Faith takes a deep breath and smiles at the girl. "Yes, it will be." She thinks she might be trying to convince herself with her bravado and she also thinks Ava knows that, too.

Behind them, Faith notices the brakeman loosen the brakes of the wagon – and off they are.

The wagon gathers speed while it climbs the first elevation and Faith instinctively holds her breath. As they cross over the peak and start rolling down, becoming faster and faster, she hears the blood rushing in her ears. The rest of the fairground rushes past them and within a moment, they're back to climbing, this time even higher.

"Fun!" exclaims Ava loudly over the wind and when Faith turns to look at her, she sees her beaming broadly.

Cautiously, Faith dares a smile of her own. "Yes, fun," she calls back. She finds that she means it, too. It's a new experience, but it's a fun one and the longer they ride, the more fun it becomes. Certainly, the girl within her, to whom she hasn't felt very connected in a long time, rejoices at the feeling.

All too soon, the brakeman brings the wagon to a stop at the station and they all pile back out to stand on solid ground. If it feels a little uneven beneath her feet, Faith is determined not to notice, instead clinging to the exhilarating feeling just a moment longer.

A small hand grabs hold of hers and when Faith looks down, she sees Ava by her side, grinning wildly. Her cheeks are reddened and her previously neat curls all askew, but she looks happier than Faith has seen her so far.

"Fun!" she announces, again, and skips alongside Faith as they leave the platform.

"A lot of fun," agrees Faith. Briefly, she wonders if she looks as windswept as the girl does, but in all honesty, she doesn't really care. Instead, she finds herself laughing, quite exhilarated, and Ava joins in only too readily.

Ken and Jims are waiting where they left them. Both have amused expressions on their faces, looking similar enough to belie the fact that their relation is emotional rather than biological.

"Enjoyed yourself?" asks Ken, grinning.

"As a matter of fact, we did," replies Faith, not even pretending any differently.

Ava excitedly hops from one foot to the other. "I want to go again!"

Faith laughs. "Give me a moment to recover first, alright?"

"Alright." Ava nods, surprisingly placid given that she didn't, in fact, get her will.

The ground beneath Faith's feet still hasn't stopped swaying, so she choses to sit out the next ride. Jims begs off, too, so it's Ken who has to brave a contraption called The Whip with his daughter. He looks a little green in the face at the prospect, but Faith thinks this particular ride seems quite a bit tamer than its name suggests, so she supposes he'll be fine.

"Are you enjoying your birthday?" she asks Jims as they both watch Ava drag her father towards The Whip.
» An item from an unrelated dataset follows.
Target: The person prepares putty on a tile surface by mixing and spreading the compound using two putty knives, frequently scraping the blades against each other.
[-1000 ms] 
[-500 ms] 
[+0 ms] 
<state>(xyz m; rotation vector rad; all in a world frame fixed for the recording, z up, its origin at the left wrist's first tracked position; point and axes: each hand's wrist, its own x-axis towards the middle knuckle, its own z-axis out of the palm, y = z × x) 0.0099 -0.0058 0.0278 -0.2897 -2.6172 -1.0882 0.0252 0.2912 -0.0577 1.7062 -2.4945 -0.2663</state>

"I do," answers Jims, not sounding like he's being dishonest.

"If there's something you want to do in particular, I'm sure we can find a way to convince Ava," offers Faith, though without any real plan yet of how to convince this most strong-willed of girls.

Jims just shrugs. "It's alright. It's my birthday, but I want her to enjoy herself as well."

"You're a very supportive brother," observes Faith carefully. With her male patients being no older than six, her experience in interacting with boys of Jims's age is more than limited, so she finds herself trying especially hard to weigh her words before she speaks.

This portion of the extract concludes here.